Since its inception, the initiative has grown and the town has been very receptive and supportive. To date, seven Witness Stones have been laid. The first was for Moses who worked where the Town Hall is now. The students reported that even though Moses was enslaved he was permitted to learn and save money on the side for himself. When Yale College accepted the son of his enslaver, the boy’s father could not afford the tuition and had to borrow the sum from Moses.
The seventh stone installed was for Dinah whom the town’s Board of Selectmen purchased in 1792. She cost 12 pounds. Terms of the purchase stated she was to be freed after four years. Her story is the only one so far which was not researched by the students, but rather by adults in town, who then helped install a Witness Stone for Dinah near the center of town.
The research group also found the ancestry of representative Patricia Wilson Pheanious. She was the sixth-great-granddaughter of Montros and Phillis, Africans brought from Barbados to Connecticut in 1710. She didn’t know that her fifth-great-grandfather was a freeman who fought in the Revolutionary War in the 6th Connecticut Regiment from 1779 to 1783.
The truth is essential as a precondition for healing
In the course of research, one member of the team discovered that his family had owned numerous slaves. That has prompted five residents to begin researching their own families’ histories. They were ready to face the possibility whether their ancestors had enslaved people. Nygren wondered how all five were able to cope with the possible shame they might feel if they found uncomfortable truths; and somehow they had gathered the courage to talk about their discoveries.
At the remembrance event, while Afro-Americans tell about their ancestor’s stories, fellow citizens listen and reflect in what Nygren calls a cognitive intervention or therapy, creating a relationship through factual things. When you speak about it and make your voice heard, you can correct the trauma, engaged instead of enraged. That, to the families, was deeply restorative.
These experiences give us hope that people can begin to overcome the past through sharing their own personal stories, of their ancestors.

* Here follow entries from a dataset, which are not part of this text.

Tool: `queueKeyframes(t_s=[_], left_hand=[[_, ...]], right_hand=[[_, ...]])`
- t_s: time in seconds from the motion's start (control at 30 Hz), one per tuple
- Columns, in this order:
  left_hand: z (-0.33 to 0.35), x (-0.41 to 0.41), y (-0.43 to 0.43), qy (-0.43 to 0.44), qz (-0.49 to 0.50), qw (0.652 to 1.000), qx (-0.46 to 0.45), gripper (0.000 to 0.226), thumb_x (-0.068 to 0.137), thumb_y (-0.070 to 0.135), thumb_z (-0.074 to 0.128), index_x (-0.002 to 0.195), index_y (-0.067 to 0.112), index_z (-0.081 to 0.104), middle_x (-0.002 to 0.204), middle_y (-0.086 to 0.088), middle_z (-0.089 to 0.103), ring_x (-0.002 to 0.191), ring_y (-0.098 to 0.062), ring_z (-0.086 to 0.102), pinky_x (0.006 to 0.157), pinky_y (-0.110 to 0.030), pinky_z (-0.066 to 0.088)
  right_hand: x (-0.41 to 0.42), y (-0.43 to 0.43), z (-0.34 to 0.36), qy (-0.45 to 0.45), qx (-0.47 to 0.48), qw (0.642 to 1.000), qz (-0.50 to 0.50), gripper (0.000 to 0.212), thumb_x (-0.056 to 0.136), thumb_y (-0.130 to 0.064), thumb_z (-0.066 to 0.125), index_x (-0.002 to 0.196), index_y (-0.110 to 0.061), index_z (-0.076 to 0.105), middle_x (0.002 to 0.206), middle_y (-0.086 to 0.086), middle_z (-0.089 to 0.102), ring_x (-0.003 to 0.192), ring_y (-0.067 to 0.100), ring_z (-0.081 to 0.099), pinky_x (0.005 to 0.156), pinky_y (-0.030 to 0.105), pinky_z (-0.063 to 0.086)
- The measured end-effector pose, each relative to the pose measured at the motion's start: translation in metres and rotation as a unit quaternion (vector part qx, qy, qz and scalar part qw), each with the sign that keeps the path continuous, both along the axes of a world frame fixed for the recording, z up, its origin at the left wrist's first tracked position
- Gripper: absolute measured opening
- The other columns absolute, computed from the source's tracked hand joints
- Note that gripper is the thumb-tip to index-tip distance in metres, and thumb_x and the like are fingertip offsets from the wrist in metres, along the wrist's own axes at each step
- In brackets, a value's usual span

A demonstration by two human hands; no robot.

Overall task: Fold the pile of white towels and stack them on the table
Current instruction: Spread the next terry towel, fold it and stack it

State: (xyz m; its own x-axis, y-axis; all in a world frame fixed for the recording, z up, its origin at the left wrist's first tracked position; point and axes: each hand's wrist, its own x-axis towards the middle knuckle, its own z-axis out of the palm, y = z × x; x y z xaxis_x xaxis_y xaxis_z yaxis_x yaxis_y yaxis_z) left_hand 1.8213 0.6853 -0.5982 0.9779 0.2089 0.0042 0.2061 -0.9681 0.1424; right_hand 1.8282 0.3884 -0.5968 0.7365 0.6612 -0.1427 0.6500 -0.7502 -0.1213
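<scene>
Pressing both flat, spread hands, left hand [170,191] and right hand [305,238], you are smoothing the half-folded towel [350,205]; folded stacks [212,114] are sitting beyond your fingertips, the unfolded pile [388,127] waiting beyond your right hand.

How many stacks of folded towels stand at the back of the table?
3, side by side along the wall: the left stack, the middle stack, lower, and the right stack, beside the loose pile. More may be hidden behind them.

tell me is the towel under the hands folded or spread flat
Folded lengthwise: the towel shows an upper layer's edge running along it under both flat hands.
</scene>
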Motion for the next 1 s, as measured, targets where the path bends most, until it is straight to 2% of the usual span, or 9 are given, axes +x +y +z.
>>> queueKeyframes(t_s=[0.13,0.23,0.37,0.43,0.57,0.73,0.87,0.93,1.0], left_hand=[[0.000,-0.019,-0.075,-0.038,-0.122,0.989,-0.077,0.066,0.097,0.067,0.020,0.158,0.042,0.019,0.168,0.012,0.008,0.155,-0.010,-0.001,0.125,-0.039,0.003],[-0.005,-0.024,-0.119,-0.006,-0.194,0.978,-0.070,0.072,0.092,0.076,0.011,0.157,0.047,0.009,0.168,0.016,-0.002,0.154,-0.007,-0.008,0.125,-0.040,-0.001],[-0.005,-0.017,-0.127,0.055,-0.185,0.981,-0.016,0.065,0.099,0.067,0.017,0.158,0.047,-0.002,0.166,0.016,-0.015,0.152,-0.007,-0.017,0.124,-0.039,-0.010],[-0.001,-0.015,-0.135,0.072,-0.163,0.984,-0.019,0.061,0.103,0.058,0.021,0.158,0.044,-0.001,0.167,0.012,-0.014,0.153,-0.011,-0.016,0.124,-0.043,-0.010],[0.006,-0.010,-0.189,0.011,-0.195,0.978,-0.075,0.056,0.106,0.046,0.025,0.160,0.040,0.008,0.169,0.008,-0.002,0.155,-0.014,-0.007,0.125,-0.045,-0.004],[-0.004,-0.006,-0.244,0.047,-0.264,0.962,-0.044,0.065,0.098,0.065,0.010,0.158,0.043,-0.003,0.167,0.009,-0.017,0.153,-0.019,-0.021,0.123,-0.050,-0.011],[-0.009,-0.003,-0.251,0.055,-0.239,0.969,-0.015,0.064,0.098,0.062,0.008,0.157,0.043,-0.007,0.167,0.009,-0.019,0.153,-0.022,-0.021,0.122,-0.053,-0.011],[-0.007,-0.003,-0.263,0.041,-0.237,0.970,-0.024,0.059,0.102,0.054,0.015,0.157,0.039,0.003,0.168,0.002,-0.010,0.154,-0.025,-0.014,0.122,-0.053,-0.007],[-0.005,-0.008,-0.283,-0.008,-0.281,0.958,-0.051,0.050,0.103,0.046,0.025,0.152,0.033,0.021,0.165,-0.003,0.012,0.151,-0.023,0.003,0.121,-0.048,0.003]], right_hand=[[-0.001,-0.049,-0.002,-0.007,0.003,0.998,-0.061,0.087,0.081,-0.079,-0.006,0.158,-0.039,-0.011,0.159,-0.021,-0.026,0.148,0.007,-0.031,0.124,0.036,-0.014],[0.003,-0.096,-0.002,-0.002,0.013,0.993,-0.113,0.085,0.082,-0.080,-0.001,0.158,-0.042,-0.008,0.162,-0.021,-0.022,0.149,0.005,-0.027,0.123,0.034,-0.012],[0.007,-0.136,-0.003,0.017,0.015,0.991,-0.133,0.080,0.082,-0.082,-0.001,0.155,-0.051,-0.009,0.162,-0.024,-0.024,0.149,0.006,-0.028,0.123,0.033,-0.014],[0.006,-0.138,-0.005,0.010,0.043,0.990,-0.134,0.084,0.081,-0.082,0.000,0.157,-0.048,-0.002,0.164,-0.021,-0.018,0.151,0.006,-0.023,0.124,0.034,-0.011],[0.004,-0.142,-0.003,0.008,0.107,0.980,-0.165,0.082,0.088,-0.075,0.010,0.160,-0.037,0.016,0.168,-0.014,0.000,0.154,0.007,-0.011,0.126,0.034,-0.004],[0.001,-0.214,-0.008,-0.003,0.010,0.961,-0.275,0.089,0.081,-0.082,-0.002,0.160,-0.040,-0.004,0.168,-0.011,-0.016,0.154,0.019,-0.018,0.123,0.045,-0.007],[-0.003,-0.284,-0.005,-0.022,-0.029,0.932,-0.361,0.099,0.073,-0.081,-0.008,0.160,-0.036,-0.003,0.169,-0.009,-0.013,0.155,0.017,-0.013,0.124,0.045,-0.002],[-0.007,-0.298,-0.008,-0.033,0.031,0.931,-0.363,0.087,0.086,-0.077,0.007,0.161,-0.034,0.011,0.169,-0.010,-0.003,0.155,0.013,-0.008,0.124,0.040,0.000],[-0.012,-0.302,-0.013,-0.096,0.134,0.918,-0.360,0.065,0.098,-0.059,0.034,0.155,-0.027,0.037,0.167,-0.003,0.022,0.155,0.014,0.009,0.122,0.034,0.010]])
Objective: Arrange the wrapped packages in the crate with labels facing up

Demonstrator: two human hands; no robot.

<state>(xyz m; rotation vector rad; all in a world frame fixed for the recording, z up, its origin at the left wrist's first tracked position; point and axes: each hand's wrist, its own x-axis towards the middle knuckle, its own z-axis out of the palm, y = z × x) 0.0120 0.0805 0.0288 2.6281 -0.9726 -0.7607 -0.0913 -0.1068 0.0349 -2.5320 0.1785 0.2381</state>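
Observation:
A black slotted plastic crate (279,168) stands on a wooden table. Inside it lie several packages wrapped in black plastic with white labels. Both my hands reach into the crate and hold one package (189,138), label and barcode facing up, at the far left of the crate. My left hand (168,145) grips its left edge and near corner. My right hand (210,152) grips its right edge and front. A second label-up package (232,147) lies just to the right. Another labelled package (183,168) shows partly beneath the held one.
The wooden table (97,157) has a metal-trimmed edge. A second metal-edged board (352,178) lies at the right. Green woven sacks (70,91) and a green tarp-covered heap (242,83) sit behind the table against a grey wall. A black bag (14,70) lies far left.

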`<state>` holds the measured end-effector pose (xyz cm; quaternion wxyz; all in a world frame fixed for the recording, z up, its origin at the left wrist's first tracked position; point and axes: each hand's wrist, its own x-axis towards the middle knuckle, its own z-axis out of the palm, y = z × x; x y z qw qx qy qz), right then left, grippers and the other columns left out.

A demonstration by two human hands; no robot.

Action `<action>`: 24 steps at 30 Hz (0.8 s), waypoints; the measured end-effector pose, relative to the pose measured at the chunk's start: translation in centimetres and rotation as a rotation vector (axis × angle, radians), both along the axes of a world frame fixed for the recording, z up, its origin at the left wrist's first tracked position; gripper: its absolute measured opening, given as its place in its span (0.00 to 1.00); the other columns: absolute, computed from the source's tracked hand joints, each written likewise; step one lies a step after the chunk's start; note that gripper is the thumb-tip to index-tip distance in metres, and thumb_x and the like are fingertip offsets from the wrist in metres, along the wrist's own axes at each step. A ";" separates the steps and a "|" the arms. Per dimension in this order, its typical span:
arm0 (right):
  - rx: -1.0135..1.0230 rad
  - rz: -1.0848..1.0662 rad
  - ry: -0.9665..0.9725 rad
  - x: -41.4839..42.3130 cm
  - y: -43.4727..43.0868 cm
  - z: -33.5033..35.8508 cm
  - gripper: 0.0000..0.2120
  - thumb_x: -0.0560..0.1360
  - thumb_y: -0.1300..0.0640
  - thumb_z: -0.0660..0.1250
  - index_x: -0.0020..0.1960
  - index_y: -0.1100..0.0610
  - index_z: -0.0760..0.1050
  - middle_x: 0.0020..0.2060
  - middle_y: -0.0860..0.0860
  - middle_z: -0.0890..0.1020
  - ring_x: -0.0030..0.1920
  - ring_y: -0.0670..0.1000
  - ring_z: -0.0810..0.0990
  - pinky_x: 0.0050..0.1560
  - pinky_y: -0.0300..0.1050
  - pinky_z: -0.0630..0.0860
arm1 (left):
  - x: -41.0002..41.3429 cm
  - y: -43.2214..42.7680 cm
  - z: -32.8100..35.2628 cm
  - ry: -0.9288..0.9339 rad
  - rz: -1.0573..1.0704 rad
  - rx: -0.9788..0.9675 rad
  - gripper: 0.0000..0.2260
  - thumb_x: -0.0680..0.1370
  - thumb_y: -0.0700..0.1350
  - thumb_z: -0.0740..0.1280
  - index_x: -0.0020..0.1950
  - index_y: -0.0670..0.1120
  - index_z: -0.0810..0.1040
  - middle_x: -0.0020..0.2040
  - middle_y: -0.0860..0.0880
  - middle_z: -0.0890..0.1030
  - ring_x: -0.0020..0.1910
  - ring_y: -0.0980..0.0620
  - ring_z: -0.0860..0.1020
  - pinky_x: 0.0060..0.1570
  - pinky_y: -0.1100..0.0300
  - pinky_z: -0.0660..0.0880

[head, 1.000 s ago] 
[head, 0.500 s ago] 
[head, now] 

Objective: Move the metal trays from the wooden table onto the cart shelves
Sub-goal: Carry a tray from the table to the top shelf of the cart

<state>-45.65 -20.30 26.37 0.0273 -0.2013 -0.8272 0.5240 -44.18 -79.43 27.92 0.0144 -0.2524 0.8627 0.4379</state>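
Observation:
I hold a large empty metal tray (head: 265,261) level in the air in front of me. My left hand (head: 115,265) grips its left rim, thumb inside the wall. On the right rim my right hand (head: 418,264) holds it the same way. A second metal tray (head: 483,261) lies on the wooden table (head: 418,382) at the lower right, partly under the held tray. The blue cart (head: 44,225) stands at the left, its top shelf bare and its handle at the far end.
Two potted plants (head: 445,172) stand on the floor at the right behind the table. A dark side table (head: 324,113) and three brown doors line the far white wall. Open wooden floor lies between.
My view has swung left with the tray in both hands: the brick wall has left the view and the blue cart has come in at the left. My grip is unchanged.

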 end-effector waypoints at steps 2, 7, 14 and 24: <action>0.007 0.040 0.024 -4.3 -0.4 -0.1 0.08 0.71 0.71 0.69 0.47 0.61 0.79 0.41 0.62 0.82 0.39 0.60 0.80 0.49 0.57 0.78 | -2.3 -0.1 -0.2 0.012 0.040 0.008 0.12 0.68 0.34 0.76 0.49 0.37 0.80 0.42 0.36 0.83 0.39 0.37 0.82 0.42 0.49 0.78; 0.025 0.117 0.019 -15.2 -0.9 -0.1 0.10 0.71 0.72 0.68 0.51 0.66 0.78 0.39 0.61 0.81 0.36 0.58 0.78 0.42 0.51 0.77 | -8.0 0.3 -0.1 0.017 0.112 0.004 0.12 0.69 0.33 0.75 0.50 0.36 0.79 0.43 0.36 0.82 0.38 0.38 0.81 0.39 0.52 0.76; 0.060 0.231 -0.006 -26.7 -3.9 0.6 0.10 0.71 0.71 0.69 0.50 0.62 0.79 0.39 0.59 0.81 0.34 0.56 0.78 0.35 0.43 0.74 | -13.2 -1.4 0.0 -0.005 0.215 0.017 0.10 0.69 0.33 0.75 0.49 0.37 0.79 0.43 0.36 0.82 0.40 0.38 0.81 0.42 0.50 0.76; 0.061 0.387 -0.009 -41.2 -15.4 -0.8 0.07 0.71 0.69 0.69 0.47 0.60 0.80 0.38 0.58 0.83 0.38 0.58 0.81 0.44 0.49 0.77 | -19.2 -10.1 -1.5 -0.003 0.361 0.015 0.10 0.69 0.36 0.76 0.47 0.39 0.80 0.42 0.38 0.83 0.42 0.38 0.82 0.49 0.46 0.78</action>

In this way, they begin to heal the racial trauma caused by the effects of racism and start to move forward.
‘Examining the past will not destroy us, will not make us die of shame, but will liberate and strengthen us,’ agrees Nygren.
Trying to forget slavery or deter Afro-Americans from depicting their personal stories in a commonly white context does not work and cause serious psychological distress due to stigma. By not confronting history, events like those in Minneapolis and the Confederate flag in the U.S. capitol, says Nygren, will be repeated again and again. Silence only strengthens the errors of the past over the present. As a society, we must acknowledge what happened. We must confront history.